(WHAT THE TASK REQUIRES)
Match the word "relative". Return each line of the data below where it appears.

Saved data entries
· · · · ·
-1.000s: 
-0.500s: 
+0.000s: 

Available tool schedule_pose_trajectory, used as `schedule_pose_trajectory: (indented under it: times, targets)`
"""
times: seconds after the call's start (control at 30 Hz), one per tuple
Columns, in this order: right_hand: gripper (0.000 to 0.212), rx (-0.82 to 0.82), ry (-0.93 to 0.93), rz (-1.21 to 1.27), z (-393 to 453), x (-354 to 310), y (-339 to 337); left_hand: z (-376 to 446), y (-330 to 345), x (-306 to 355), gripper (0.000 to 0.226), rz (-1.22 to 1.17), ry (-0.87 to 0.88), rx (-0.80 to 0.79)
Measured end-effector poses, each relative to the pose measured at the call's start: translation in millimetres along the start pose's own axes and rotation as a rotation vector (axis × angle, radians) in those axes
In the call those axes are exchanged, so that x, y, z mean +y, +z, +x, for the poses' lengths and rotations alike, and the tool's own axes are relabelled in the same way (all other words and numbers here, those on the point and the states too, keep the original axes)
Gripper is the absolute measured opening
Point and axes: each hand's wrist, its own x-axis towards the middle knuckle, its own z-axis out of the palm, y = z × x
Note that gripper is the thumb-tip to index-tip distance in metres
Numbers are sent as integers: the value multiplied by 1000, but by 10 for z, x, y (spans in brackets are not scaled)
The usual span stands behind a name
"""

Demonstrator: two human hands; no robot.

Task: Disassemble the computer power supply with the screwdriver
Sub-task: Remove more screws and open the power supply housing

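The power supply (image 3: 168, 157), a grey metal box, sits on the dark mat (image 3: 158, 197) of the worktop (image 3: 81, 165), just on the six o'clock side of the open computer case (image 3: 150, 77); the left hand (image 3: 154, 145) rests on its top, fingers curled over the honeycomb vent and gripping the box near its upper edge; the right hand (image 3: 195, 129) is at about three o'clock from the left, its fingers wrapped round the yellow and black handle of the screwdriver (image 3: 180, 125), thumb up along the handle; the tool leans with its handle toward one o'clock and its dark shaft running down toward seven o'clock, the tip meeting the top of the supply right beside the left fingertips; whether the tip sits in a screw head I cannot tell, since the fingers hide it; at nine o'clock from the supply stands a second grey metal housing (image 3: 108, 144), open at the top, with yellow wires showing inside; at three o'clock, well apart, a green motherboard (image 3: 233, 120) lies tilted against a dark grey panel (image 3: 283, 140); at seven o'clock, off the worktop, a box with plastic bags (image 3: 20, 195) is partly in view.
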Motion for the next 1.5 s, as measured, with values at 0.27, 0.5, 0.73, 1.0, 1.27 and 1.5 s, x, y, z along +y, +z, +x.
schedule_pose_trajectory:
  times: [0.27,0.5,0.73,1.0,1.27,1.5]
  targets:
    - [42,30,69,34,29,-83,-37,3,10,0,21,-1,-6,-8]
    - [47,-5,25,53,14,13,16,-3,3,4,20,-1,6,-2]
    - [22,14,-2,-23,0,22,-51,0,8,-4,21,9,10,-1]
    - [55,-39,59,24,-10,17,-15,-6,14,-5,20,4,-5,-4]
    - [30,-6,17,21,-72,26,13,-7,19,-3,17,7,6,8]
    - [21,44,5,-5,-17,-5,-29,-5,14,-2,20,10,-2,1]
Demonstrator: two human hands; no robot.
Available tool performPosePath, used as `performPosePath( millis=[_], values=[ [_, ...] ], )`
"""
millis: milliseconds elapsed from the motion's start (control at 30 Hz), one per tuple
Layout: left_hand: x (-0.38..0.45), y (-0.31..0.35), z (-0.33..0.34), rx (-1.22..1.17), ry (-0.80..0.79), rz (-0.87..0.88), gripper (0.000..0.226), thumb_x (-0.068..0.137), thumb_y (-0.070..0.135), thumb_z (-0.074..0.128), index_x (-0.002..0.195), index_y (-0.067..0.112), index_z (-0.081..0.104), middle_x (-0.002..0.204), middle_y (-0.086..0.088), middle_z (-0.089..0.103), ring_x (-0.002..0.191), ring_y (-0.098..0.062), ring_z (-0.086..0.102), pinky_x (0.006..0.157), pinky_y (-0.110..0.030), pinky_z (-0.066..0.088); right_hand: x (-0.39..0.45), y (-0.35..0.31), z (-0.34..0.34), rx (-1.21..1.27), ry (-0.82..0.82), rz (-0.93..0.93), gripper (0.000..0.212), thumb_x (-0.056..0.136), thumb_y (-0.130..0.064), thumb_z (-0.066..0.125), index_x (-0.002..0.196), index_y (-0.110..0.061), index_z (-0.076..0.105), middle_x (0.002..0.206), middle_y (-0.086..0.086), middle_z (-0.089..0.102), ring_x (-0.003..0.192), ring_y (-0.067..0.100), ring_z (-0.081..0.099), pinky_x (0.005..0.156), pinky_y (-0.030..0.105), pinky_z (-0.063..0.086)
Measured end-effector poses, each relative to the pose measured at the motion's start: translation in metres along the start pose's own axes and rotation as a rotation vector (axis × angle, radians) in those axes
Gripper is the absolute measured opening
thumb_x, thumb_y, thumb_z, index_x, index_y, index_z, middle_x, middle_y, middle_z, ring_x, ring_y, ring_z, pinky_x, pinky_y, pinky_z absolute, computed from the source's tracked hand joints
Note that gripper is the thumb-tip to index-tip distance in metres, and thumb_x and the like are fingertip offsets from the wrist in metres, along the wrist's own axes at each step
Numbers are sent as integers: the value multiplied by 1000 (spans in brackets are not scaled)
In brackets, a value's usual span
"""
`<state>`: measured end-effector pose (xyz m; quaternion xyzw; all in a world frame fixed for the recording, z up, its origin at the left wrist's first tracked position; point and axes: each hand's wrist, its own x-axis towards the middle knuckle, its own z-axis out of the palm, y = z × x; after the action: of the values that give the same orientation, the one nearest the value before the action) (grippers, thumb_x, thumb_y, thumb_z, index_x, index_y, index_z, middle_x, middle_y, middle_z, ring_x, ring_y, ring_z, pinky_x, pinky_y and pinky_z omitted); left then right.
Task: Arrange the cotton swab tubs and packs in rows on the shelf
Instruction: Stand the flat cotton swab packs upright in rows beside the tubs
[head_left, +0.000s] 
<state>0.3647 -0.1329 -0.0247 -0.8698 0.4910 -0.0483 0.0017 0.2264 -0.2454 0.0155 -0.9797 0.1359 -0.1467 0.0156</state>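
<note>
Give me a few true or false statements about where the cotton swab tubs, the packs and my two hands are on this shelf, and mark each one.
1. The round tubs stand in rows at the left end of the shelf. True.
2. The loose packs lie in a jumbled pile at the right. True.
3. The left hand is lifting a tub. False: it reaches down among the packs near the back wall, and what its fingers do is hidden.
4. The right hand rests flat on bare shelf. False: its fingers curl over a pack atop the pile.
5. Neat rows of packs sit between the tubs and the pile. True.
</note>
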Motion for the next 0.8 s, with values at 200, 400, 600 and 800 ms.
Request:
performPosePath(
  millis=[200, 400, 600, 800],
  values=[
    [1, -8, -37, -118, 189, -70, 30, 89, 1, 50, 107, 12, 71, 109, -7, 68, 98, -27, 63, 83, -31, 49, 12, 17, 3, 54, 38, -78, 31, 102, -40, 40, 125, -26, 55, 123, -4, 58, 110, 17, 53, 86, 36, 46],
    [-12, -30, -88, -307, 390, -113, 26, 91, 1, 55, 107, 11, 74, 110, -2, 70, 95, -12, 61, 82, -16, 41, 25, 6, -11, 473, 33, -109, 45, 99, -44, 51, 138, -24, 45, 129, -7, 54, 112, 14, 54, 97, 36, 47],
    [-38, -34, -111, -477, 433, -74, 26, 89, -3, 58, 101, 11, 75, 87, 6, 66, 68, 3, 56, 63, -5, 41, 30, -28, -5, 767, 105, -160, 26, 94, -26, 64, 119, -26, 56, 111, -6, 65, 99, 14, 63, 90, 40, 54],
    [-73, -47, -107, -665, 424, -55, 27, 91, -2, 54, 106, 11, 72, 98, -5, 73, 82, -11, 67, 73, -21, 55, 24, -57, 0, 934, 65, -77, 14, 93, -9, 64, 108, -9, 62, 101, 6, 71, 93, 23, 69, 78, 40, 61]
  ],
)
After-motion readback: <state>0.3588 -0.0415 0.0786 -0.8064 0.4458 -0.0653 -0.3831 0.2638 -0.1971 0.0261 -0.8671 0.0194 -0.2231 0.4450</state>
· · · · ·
(YOUR RESPONSE)
Measured end-effector poses, each relative to the pose measured at the call's start: translation in millimetres along the start pose's own axes and rotation as a rotation vector (axis × angle, radians) in those axes
Measured end-effector poses, each relative to the pose measured at the motion's start: translation in metres along the start pose's own axes and rotation as a rotation vector (axis × angle, radians) in those axes

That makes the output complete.